Many of Cope’s best poems are bittersweet; they deal with love and its endless discontents. Men, for example — how to pick one? “Bloody Men” begins:
Bloody men are like bloody buses —
You wait for about a year
And as soon as one approaches your stop
Two or three others appear.
You have no time to decide, she writes. If you make a mistake, it is sometimes too late to turn back. Another might not come for a while.
People argue about which of Cope’s poems is her finest. My favorite on most days is “Faint Praise,” from her 1992 collection “Serious Concerns.” It is, at any rate, the best of her poems to read aloud. It begins:
Size isn’t everything. It’s what you do
That matters, darling, and you do quite well
In some respects. Credit where credit’s due —
You work, you’re literate, you rarely smell.
Small men can be aggressive, people say,
But you are often genial and kind,
As long as you can have things all your way.
It only gets better from here.
What gets lost in conversations about Cope is how much darkness she smuggles into her poems under the cover of her wordplay. There are poems about depression and health scares and death. She marks a place where Philip Larkin or James Fenton, rhyming poets each, might meet (to single out two American poets of dark wit) Kay Ryan or Deborah Garrison.

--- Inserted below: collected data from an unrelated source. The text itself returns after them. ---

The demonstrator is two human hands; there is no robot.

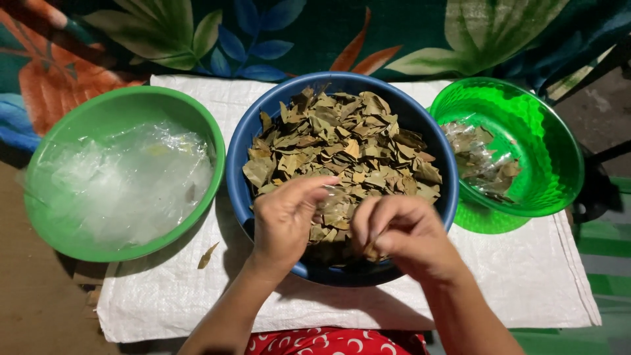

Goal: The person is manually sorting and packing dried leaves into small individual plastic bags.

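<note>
White woven sack point(513, 276) on the floor, three bowls.
Left hand point(286, 220) and right hand point(401, 233) pinch dried leaves point(342, 148) over the blue bowl point(240, 154).

Home floor workspace: plastic basins point(125, 108), woven sack mat point(526, 276), floral cloth point(394, 33).

- We look steeply down from our head, close over our left hand point(284, 217) and right hand point(399, 231).
- Our view faces forward across the blue bowl point(342, 82), centred, a green basin point(125, 105) left.
</note>
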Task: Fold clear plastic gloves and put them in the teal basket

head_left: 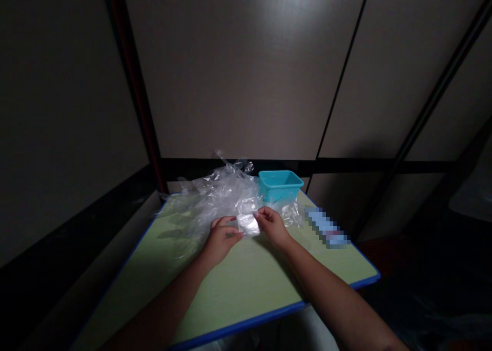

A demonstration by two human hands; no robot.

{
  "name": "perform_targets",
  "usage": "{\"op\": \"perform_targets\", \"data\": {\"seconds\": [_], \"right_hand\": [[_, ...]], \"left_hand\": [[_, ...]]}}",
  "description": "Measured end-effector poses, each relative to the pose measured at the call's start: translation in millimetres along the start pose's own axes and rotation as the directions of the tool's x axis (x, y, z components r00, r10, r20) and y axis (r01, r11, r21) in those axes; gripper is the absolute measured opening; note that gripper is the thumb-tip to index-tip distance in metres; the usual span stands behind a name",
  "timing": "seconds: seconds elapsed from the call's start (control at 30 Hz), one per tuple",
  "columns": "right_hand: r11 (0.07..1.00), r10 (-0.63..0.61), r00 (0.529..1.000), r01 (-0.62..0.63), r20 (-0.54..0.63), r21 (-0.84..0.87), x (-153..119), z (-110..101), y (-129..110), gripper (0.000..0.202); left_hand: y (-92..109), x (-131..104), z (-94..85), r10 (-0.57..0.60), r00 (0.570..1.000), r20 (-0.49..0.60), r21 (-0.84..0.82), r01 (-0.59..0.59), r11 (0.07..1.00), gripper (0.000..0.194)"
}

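Note:
A small folded piece of clear plastic, which looks like a plastic bag point(249, 224), is held just above the table between my two hands. My left hand point(221, 238) is at its left side, thumb on the lower left corner and the index finger stretched toward the upper left edge. With thumb and fingers pinched together, my right hand point(272, 227) grips the upper right edge. Right behind them spreads a loose heap of crumpled clear plastic bags point(223, 189); single bags in it are hard to tell apart.
A turquoise plastic basket point(280, 189) stands at the back right, with some clear plastic around its base. A blurred-out light blue flat object point(326, 228) lies near the right edge. The light green table point(238, 294) has a blue rim. Cabinet panels point(238, 84) rise behind it.

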State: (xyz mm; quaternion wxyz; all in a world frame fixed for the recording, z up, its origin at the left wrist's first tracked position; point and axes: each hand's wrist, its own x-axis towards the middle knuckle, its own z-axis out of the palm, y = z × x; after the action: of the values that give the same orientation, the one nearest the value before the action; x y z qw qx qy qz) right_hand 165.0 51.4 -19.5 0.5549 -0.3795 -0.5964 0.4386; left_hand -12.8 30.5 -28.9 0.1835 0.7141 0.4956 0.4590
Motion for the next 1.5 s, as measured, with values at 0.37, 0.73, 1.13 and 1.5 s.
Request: {"op": "perform_targets", "data": {"seconds": [0.37, 0.73, 1.13, 1.5], "right_hand": [[0.969, -0.17, 0.984, 0.156, -0.06, -0.194, -7.8, 4.9, -1.4, 0.023], [0.993, -0.062, 0.998, 0.062, -0.003, -0.101, -4.4, 10.0, 6.0, 0.036], [0.948, -0.152, 0.987, 0.133, -0.048, -0.288, -6.1, 8.3, -2.4, 0.032], [0.939, -0.239, 0.948, 0.171, -0.209, -0.297, -6.7, -8.2, -36.4, 0.03]], "left_hand": [[-0.4, 0.0, 2.5, 0.004, 0.999, 0.038, -0.024, -0.003, 1.0, 0.015], [-1.1, 0.7, 0.3, 0.013, 0.999, 0.036, -0.048, -0.011, 0.999, 0.026], [-6.5, 1.3, -0.5, 0.032, 0.999, -0.017, -0.044, -0.033, 0.999, 0.02], [25.2, 33.4, -26.7, 0.008, 0.998, -0.068, 0.032, -0.005, 0.999, 0.039]]}}
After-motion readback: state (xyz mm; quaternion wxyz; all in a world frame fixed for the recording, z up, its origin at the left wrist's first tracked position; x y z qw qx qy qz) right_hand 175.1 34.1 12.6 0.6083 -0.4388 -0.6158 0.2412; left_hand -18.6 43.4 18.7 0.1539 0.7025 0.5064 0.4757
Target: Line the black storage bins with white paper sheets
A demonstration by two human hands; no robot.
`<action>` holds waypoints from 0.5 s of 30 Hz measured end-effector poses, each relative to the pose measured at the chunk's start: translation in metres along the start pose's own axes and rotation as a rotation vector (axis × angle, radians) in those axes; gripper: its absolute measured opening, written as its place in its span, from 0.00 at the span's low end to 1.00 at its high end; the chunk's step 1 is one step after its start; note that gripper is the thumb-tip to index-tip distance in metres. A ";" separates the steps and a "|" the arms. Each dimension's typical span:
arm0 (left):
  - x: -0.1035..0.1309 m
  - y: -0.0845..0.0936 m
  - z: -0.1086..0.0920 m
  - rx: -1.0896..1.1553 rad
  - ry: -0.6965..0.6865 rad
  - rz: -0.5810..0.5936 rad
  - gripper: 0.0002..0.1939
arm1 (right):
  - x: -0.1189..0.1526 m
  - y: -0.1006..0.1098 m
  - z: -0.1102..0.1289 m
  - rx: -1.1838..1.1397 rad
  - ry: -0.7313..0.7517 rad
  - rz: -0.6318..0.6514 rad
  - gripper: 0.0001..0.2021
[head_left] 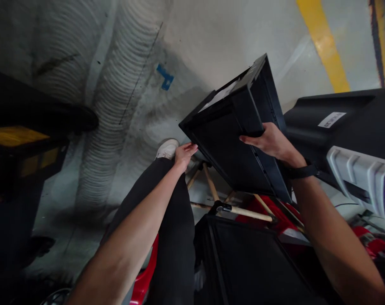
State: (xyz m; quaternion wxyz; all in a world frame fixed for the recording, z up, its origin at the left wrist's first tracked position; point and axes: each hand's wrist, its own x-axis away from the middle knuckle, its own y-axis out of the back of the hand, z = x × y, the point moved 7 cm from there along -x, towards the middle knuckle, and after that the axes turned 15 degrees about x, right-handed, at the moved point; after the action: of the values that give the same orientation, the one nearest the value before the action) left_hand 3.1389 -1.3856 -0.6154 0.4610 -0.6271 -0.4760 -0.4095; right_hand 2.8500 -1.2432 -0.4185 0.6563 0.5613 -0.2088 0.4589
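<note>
A black plastic crate (219, 142) hangs tilted in front of me, with a white label (218, 95) along its upper side. My right hand (272, 142) grips the crate's raised rim, thumb on one face and fingers behind it; a black band circles the wrist. At the crate's lower left edge, my left hand (185, 156) has its fingers held together and the fingertips on the edge. Below the crate stands a frame of tan tubes with black joints (249, 212). Another black box (252, 258) sits close to my legs.
To the right is a large black bin (348, 123) with a grey ribbed part (361, 178). Dark equipment with yellow panels (17, 135) stands at the left. The concrete floor (141, 97) carries blue tape (165, 77) and a yellow stripe (326, 46). Red items (144, 275) lie near my legs.
</note>
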 end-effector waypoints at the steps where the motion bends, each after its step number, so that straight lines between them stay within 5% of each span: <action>1: 0.000 0.000 -0.001 -0.006 -0.005 -0.008 0.17 | 0.000 -0.001 -0.001 -0.017 -0.011 0.021 0.29; 6: -0.002 0.003 -0.001 -0.042 -0.031 -0.062 0.15 | 0.003 -0.008 0.011 -0.088 0.031 0.088 0.28; 15: -0.012 0.017 -0.009 -0.188 -0.045 -0.119 0.11 | 0.009 -0.055 0.040 0.065 0.073 -0.014 0.20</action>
State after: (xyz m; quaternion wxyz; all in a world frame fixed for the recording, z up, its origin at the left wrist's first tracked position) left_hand 3.1525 -1.3990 -0.6282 0.3642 -0.6472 -0.4821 -0.4648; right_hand 2.9101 -1.2740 -0.4307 0.6481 0.5666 -0.1658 0.4810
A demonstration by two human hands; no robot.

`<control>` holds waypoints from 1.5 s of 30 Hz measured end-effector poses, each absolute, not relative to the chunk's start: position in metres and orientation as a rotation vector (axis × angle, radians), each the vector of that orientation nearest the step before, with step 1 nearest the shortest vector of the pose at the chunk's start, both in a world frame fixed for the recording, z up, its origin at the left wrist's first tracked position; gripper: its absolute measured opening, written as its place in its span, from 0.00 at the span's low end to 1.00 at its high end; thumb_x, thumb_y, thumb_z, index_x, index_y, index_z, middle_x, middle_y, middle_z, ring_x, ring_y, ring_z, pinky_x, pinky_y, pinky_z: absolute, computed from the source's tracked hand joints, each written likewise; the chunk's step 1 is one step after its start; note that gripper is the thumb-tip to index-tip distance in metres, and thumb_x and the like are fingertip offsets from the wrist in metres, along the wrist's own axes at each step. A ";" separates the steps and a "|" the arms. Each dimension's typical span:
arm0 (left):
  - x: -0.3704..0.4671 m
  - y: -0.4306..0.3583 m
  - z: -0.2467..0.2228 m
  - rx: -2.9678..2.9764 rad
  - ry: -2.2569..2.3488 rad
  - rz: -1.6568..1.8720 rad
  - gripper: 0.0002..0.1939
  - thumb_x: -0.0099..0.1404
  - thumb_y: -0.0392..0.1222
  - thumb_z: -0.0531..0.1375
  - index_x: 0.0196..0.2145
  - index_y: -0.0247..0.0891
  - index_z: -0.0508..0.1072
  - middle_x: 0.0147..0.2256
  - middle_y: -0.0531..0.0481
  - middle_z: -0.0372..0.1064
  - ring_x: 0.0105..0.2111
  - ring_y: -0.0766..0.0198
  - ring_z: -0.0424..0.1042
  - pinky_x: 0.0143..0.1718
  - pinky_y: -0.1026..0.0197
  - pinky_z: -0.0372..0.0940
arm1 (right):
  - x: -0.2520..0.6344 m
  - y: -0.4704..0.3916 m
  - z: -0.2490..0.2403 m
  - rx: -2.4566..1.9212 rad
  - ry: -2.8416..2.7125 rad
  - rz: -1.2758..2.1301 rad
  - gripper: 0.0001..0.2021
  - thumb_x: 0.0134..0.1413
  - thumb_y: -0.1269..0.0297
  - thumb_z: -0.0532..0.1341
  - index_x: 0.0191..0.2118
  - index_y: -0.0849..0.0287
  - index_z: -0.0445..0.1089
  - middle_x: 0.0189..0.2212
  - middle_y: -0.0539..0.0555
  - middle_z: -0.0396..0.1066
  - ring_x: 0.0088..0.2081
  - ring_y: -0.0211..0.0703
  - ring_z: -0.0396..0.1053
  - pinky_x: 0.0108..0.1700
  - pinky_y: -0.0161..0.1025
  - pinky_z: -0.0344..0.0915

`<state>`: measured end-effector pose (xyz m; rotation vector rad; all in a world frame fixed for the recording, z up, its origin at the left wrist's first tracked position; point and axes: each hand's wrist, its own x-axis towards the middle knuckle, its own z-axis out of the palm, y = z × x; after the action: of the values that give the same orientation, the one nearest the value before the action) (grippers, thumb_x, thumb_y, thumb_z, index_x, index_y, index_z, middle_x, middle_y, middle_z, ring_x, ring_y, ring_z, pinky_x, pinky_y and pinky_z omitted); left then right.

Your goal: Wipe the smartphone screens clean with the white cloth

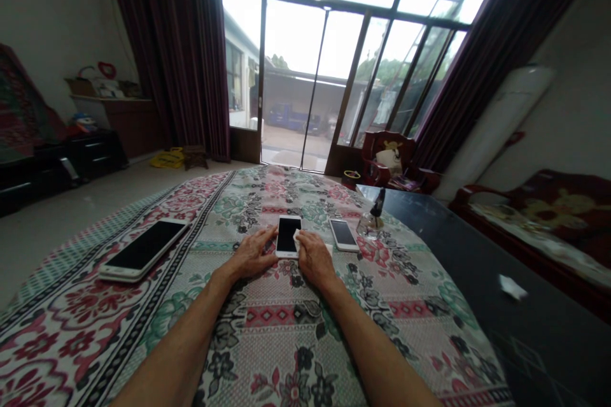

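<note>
A white phone with a dark screen (287, 236) lies face up on the flowered tablecloth (281, 343). Along its left edge rests my left hand (254, 254), fingers apart and touching the phone's side. My right hand (315, 259) is closed on a small white cloth or tissue (296, 240), pressed against the right part of the screen. Another white phone (344, 235) lies just right of my right hand. Farther left is a larger white phone (146, 248), which seems to sit on another flat white object.
A clear bottle with a black spray top (371, 222) stands beyond the right phone. On the dark table (458, 279) at the right lies a crumpled white piece (512, 287). Carved wooden seats (548, 209) stand behind, with a glass door (305, 95) ahead.
</note>
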<state>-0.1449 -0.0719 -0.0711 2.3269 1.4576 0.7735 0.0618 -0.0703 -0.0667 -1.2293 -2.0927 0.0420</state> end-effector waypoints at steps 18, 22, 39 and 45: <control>-0.143 -0.073 -0.072 2.345 1.460 0.777 0.37 0.58 0.44 0.59 0.63 0.39 0.53 0.62 0.42 0.56 0.62 0.51 0.54 0.60 0.48 0.50 | 0.047 -0.078 -0.063 -1.221 -2.186 0.064 0.15 0.61 0.72 0.51 0.49 0.58 0.70 0.54 0.57 0.67 0.55 0.48 0.60 0.56 0.47 0.58; -0.142 -0.075 -0.071 2.320 1.468 0.795 0.38 0.57 0.42 0.60 0.64 0.38 0.52 0.61 0.41 0.57 0.61 0.51 0.55 0.60 0.47 0.51 | 0.052 -0.075 -0.066 -1.278 -2.110 0.032 0.16 0.60 0.73 0.51 0.50 0.59 0.69 0.54 0.59 0.67 0.55 0.50 0.61 0.56 0.49 0.58; -0.139 -0.075 -0.077 2.271 1.565 0.835 0.39 0.58 0.47 0.60 0.63 0.33 0.52 0.61 0.37 0.56 0.60 0.49 0.57 0.59 0.47 0.52 | 0.045 -0.047 -0.060 -1.135 -2.185 0.098 0.16 0.56 0.78 0.52 0.44 0.58 0.72 0.47 0.57 0.72 0.49 0.45 0.65 0.54 0.43 0.60; -0.138 -0.074 -0.070 2.247 1.304 1.035 0.16 0.56 0.42 0.61 0.44 0.41 0.75 0.52 0.48 0.69 0.54 0.55 0.65 0.57 0.53 0.59 | 0.051 -0.043 -0.070 -1.156 -2.049 0.079 0.16 0.56 0.77 0.52 0.44 0.57 0.73 0.46 0.57 0.72 0.48 0.45 0.67 0.54 0.44 0.62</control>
<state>-0.1377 -0.0740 -0.0700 2.2473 1.3039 1.0354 0.0509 -0.0428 -0.0701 -1.1560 -2.0486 0.0788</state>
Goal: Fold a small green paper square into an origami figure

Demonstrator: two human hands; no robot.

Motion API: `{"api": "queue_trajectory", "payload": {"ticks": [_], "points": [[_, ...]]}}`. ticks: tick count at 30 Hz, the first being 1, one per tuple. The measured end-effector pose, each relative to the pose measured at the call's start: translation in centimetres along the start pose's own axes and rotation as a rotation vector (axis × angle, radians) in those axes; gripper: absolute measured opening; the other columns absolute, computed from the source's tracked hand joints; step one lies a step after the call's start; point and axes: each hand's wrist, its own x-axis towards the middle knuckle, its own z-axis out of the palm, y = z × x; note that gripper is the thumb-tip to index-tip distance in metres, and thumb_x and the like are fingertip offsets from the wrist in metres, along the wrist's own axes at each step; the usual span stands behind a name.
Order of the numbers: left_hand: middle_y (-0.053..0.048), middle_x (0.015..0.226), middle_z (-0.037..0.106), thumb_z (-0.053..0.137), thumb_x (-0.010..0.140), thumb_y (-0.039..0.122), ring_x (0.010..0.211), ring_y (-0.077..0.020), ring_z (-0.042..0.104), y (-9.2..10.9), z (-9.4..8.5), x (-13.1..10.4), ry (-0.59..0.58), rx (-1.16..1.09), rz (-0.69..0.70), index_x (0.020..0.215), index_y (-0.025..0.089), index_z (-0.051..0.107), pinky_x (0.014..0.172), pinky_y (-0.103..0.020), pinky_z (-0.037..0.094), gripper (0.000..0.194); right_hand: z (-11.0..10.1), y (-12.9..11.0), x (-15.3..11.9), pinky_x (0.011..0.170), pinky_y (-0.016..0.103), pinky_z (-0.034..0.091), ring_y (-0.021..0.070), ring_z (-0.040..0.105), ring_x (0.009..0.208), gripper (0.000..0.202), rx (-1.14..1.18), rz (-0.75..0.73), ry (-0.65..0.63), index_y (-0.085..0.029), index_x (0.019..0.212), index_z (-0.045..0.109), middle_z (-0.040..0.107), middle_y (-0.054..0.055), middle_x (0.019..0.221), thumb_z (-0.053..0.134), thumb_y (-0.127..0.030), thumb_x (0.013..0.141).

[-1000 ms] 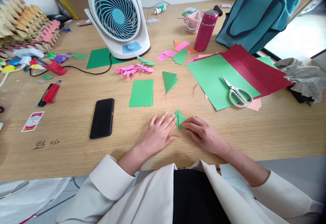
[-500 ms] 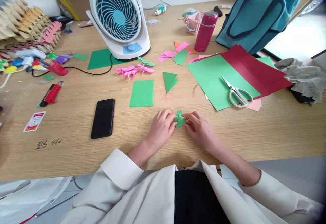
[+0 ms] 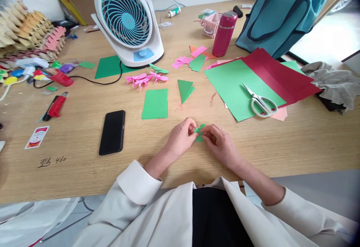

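Observation:
A small folded piece of green paper (image 3: 200, 138) is pinched between my two hands, near the front of the table. My left hand (image 3: 182, 133) grips its left side with thumb and fingertips. On the opposite side, the fingertips of my right hand (image 3: 220, 142) are closed on it and cover part of it. Just beyond my hands lie a stack of green paper rectangles (image 3: 155, 104) and a folded green triangle (image 3: 185, 90). Several pink folded paper figures (image 3: 142, 79) rest behind the rectangles.
Scissors (image 3: 260, 102) lie on green sheets (image 3: 225, 86) beside red sheets (image 3: 277, 74). A black phone (image 3: 112, 132) and a red cutter (image 3: 57, 106) are on the left. A fan (image 3: 143, 54), a red flask (image 3: 224, 35) and a blue bag (image 3: 278, 22) stand behind.
My left hand has turned and lifted slightly, its fingertips now at the upper left of the green piece. The piece's visible shape has changed. The whole view has shifted slightly.

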Motion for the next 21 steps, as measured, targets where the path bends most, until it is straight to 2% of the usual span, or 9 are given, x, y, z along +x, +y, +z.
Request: {"api": "queue_trajectory", "payload": {"ticks": [4, 7, 9, 11, 16, 21], "points": [[0.008, 0.072, 0.058, 0.071, 0.076, 0.009, 0.067, -0.0114, 0.058, 0.4, -0.2, 0.3, -0.064, -0.105, 0.068, 0.094, 0.022, 0.048, 0.066, -0.024, 0.041, 0.032, -0.6, 0.5, 0.4, 0.078, 0.036, 0.046, 0.0218, 0.055, 0.093, 0.017, 0.035, -0.052, 0.19, -0.022, 0.107, 0.059, 0.059, 0.007, 0.1, 0.063, -0.023, 0.09], [0.009, 0.071, 0.056, 0.069, 0.076, 0.011, 0.064, -0.0107, 0.056, 0.7, -0.1, 0.4, -0.141, -0.138, 0.113, 0.096, 0.023, 0.046, 0.063, -0.024, 0.04, 0.033, -1.1, 0.5, 0.8, 0.081, 0.036, 0.046, 0.0226, 0.056, 0.098, 0.016, 0.117, -0.031, 0.095, -0.022, 0.103, 0.064, 0.06, 0.007, 0.103, 0.067, -0.026, 0.088], [0.008, 0.072, 0.056, 0.067, 0.075, 0.01, 0.065, -0.011, 0.056, 0.8, 0.0, 0.5, -0.158, -0.135, 0.129, 0.097, 0.023, 0.046, 0.063, -0.024, 0.04, 0.033, -1.3, 0.3, 1.1, 0.077, 0.034, 0.045, 0.02, 0.058, 0.09, 0.008, 0.192, 0.006, -0.014, -0.021, 0.093, 0.067, 0.061, 0.005, 0.094, 0.068, -0.028, 0.088], [0.008, 0.073, 0.057, 0.065, 0.074, 0.009, 0.067, -0.0111, 0.057, 0.9, 0.1, 0.4, -0.156, -0.147, 0.134, 0.098, 0.022, 0.048, 0.065, -0.023, 0.041, 0.032, -1.4, 0.2, 1.2, 0.07, 0.031, 0.043, 0.017, 0.057, 0.079, 0.009, 0.237, 0.037, -0.08, -0.021, 0.084, 0.068, 0.061, 0.003, 0.086, 0.067, -0.028, 0.089], [0.005, 0.071, 0.061, 0.067, 0.082, 0.022, 0.065, -0.0096, 0.055, 0.7, 0.0, 0.3, -0.147, -0.236, 0.102, 0.081, 0.018, 0.059, 0.063, -0.022, 0.041, 0.008, -1.5, 0.9, 1.2, 0.062, 0.029, 0.037, 0.014, 0.052, 0.068, 0.02, 0.373, 0.128, -0.035, -0.019, 0.077, 0.062, 0.059, 0.0, 0.073, 0.065, -0.033, 0.091], [0.004, 0.066, 0.062, 0.067, 0.084, 0.029, 0.059, -0.0081, 0.049, 0.4, -0.1, 0.2, -0.106, -0.288, 0.05, 0.073, 0.016, 0.062, 0.058, -0.021, 0.037, 0.017, -1.3, 2.0, 1.3, 0.061, 0.028, 0.038, 0.0136, 0.05, 0.066, 0.026, 0.494, 0.229, 0.062, -0.02, 0.077, 0.06, 0.058, -0.001, 0.07, 0.068, -0.042, 0.088]]}}
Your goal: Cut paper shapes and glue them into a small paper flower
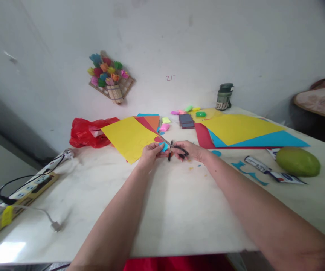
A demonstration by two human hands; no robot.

Overlooked as well is her subtlety. She consistently tinkers with form in her dexterous poems; you admire the integrity of her workmanship as she deals out sonnets, haikus, triolets, centos and her own translations. She understands how rhyme fixes words in our memories, but she is not a slave to those rhymes; she bends them to ingenious effect.
As a longtime reader of Cope’s verse, I do have some bedrock consumer advice. This new book is not the place to begin. Too many of the previously unpublished poems are slight. Randall Jarrell said that a poet is someone who manages, “in a lifetime of standing out in thunderstorms, to be struck by lightning five or six times.”
Cope was struck more often in the first half of her career. Some of the poems from her later collections can blur on you. A much thinner and less expensive paperback, “Two Cures for Love: Selected Poems 1979-2006,” contains most of what you need. In the meantime, one waits for a career-spanning book of her selected (as opposed to collected) poems. Also worth finding are the several anthologies of humorous poems that Cope has edited. They are ideal bedside reading.
England has absorbed Cope as affectionately as she has absorbed it. Despite its occasional drawbacks, this book is as English as a retrospective of Nigella Lawson’s cookery, and I’m pleased that it exists.
Wendy Cope has an ideal last name. She seems always to know what to say, and what to do, in dark moments. Here is her poem “Loss” in its entirety:
The day he moved out was terrible —
That evening she went through hell.
His absence wasn’t a problem
But the corkscrew had gone as well.
COLLECTED POEMS | By Wendy Cope | Faber & Faber | 491 pp. | $35
Dwight Garner has been a book critic for The Times since 2008, and before that was an editor at the Book Review for a decade.